Why is this better than your typical martini? Besides the hallucinating side effects of absinthe, it just has a much cooler name. Bow ties required.

If you're into mojitos, you'd have a south side.

Your weakness for white rum muddled with mint leaves means you would love the “Prohibition gem,” the south side. Rumored to be a go-to vice for a cuddly dude named Al Capone, the concoction of gin, lime, mint and simple syrup is your ticket to the past. South side, strong side.

A fan of mai tais? Go for the Mary Pickford.

America's sweetheart, a comedian and Robin Hood walk into a bar…

Sounds like a joke, but this is the real story of the Mary Pickford Prohibition era swill. Once upon a time in the late 1800s, a young Canadian-American actress named Mary took a trip to Havana, Cuba with Charlie Chaplin and Douglas Fairbanks, where a cute bartender flirted with the actress by fashioning a fruity pineapple-rum jewel that he named after Miss Sweetheart.

The drink became wildly popular, and resembles almost identically you current day poolside mai tai. All of the points to that guy. Granted.

Between the sheets is equivalent to a sidecar

This feisty little minx of a cocktail is for those who can handle a stiff drink after a long day. These drinking professionals have graduated from the watered down fruity drinks of their young adult years to find solace in a drink that satisfies their needs. This stuff is like liquid gold after mining a 12-hour day in the financial district.

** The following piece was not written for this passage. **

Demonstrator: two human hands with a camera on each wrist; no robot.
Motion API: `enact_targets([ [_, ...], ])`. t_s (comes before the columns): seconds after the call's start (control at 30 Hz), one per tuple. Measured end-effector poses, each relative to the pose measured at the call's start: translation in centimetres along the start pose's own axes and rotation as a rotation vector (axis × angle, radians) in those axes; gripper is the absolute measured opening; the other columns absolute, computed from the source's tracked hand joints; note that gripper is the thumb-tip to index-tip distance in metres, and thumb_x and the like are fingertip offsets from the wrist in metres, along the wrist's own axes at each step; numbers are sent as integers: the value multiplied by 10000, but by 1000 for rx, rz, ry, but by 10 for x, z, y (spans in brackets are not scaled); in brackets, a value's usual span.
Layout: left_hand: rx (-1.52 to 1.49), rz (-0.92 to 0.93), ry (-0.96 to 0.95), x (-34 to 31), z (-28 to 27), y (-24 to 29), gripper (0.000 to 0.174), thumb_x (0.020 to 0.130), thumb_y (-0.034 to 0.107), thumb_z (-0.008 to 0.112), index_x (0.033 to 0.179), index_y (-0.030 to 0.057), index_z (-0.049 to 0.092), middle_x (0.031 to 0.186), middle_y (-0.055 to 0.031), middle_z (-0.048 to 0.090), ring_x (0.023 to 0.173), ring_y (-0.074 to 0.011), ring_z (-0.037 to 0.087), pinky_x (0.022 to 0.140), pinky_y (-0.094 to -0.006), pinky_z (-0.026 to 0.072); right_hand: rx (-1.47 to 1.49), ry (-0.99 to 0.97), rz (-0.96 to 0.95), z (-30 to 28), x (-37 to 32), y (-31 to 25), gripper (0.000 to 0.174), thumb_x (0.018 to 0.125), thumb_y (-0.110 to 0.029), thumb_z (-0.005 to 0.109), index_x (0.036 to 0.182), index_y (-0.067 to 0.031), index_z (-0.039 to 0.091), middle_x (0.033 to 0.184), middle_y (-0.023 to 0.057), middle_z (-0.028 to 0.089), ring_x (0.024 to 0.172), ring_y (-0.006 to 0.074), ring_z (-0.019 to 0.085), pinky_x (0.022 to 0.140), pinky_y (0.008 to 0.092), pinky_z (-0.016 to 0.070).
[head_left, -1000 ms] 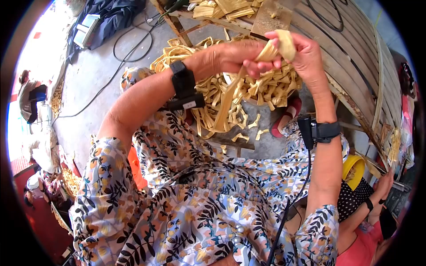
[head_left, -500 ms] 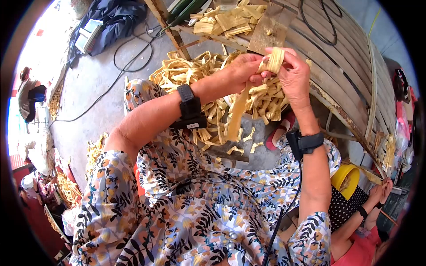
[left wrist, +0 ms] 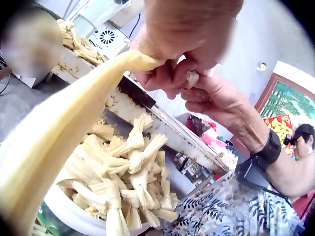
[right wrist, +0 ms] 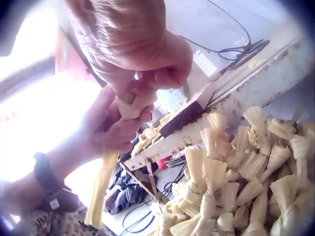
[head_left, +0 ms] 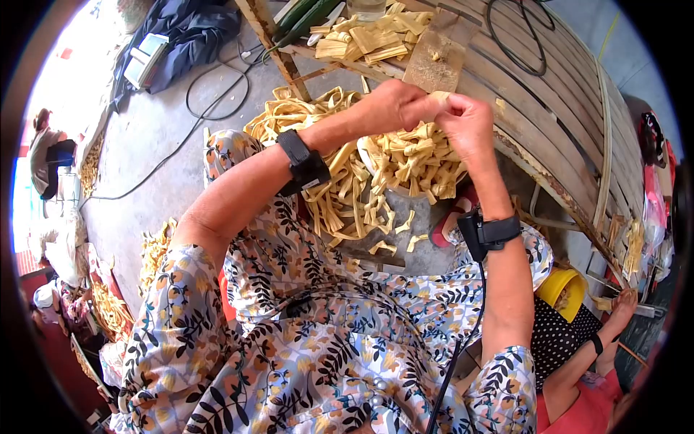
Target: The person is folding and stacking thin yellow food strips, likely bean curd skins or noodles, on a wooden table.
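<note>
In the head view my left hand and right hand meet above a heap of yellow knots. Between them they pinch a flat yellow strip that looks like tofu skin. Its wide tail runs out of the left fist toward the camera in the left wrist view. A short folded part shows between the fingers in the right wrist view, with the tail hanging below the left hand. The fingers hide most of the fold. The knots fill a white tub under the hands.
Long loose strips lie left of the knots, and a few knots are on the floor. A slatted table holds a board, cut pieces and a cable. At lower right, another person's arms are near a yellow bucket.
The hands have come down and closed in on each other. The broad band looped over the right fingers is now mostly hidden, and the hanging tail no longer shows in the head view.
</note>
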State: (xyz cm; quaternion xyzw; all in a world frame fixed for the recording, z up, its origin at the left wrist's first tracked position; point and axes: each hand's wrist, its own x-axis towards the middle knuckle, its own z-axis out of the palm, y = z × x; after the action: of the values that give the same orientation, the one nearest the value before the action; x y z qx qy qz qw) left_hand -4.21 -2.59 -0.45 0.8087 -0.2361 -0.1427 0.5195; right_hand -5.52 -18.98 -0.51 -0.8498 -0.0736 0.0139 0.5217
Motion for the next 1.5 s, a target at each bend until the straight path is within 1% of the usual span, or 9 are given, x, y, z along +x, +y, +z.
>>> enact_targets([
  [0.13, 273, 210, 155, 0, 8, -2, 381, 876, 307, 463, 742, -44, 527, 562, -158, 489, 491, -208, 482, 478, -328, 400, -136, 239, -131, 15, -7, -6, 119, 698, -141, 643, 760, -43, 617, 547, 111, 505, 445, 186, 461, 471, 265, 388],
  [0.23, 153, 178, 254, 2, 14, -14, 345, 869, 298, 476, 770, -31, 520, 573, -102, 487, 502, -166, 463, 466, -296, 380, -203, 196, -135, 14, -9, -8, 102, 718, -118, 637, 766, -30, 620, 533, 71, 532, 446, 116, 450, 451, 246, 371],
  [0.33, -405, -230, 145, -7, 4, -5, 319, 878, 304, 472, 802, -2, 520, 554, -6, 406, 480, -98, 374, 439, -241, 315, 74, 177, -207, 9, -12, -13, 87, 730, -88, 646, 775, -14, 638, 562, -1, 570, 485, 44, 444, 447, 205, 358],
  [0.43, -897, -201, -29, -11, -1, 5, 289, 883, 307, 480, 821, 27, 518, 567, 68, 302, 478, -42, 272, 437, -194, 237, 277, 236, -216, 0, -3, -7, 84, 730, -63, 657, 791, -5, 652, 624, -46, 576, 533, 4, 437, 460, 169, 350],
  [0.57, -746, -208, -9, -12, 3, 10, 318, 862, 330, 529, 910, 17, 556, 575, 87, 285, 482, -21, 241, 446, -184, 205, 591, 335, 30, -21, 8, 6, 86, 729, -62, 664, 793, -6, 652, 659, -47, 580, 553, 5, 446, 485, 158, 350],
  [0.8, -927, -262, -219, -13, -7, -8, 243, 904, 264, 457, 882, 38, 544, 520, 97, 267, 430, -16, 203, 411, -182, 180, 516, 159, 246, -33, 8, 1, 242, 723, -200, 700, 889, -36, 636, 743, -11, 602, 577, 18, 469, 476, 161, 362],
  [1.03, -1063, -288, -279, -9, -5, -11, 237, 918, 261, 426, 823, 59, 507, 499, 101, 274, 408, -11, 197, 398, -174, 181, 760, -154, 177, -5, 2, -1, 204, 750, -148, 671, 912, -38, 612, 694, -24, 552, 544, 5, 436, 446, 124, 324],
  [1.43, -1068, -335, -325, -8, -12, -14, 232, 919, 269, 430, 810, 77, 502, 471, 106, 272, 386, 0, 181, 364, -166, 148, 899, -83, 296, -12, 1, 0, 105, 756, -85, 642, 805, -3, 598, 618, -31, 490, 464, -11, 364, 398, 133, 263],
  [1.5, -958, -256, -384, -5, -17, -16, 227, 920, 253, 422, 861, 56, 518, 510, 71, 377, 417, -17, 306, 399, -162, 258, 910, -82, 295, -14, 3, 1, 103, 762, -87, 636, 809, -3, 599, 621, -31, 490, 463, -11, 366, 397, 131, 267],
])
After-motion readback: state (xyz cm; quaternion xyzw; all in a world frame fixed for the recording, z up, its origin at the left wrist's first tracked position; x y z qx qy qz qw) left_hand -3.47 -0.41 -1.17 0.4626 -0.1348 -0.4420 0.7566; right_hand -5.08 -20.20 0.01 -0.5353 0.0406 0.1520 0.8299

The sidecar is the big-boy version of this, straight and to the point. It includes cognac, contreau and lime juice in a 3-2-1 ration. Shaken, not stirred, Mr. Bond.

Whiskey sour: whiskey sour.

Set your hot tub time machine to 1920 and the only difference you would see here is the texture of your beloved go-to drink. Your Prohibition era whiskey sour will have a frothy layer of egg whites on top to give it the consistency of a double chai extra whip latte. The key: Shake all ingredients including egg without ice.

As Matthew McConaughey would say, froth yourselves.

If you like whiskey gingers, you'd get a highball.

What hasn't changed from the 20s to today? This drink. Bourbon and ginger ale are like the little black dress that never goes out of style. The modern twist: Sub out the ginger ale for a hipster ginger beer that's been sweeping the nation. Because Moscow mules are too mainstream. Hee Nawww.

Anything with tequila or vodka, you're SOL.

Interestingly enough, vodka and tequila, two of the most popular liquors today, weren't around in the 1920s. The only form of vodka in the day and age was potato vodka, which tasted like a sh*tty home brewed version of liquor, and was not served in your typical speakeasy.

It was the Svedka of the 20s, and if you saw it in a bar, you'd run. Your favorite margarita drink actually didn't make it to the US until the 1970s, when your parents were too stoned to care. So if you set the Delorean to 1920, no tequila shots shots shots for you.

So if you're feeling fancy, hunt down a trap-door-hiding-in-a-phone-booth-speakeasy, or a classy rooftop bar and show off your historical knowledge. You may not be able to converse intelligently about Henry Ford or F. Scott Fitzgerald, but you can sure as hell drink like them.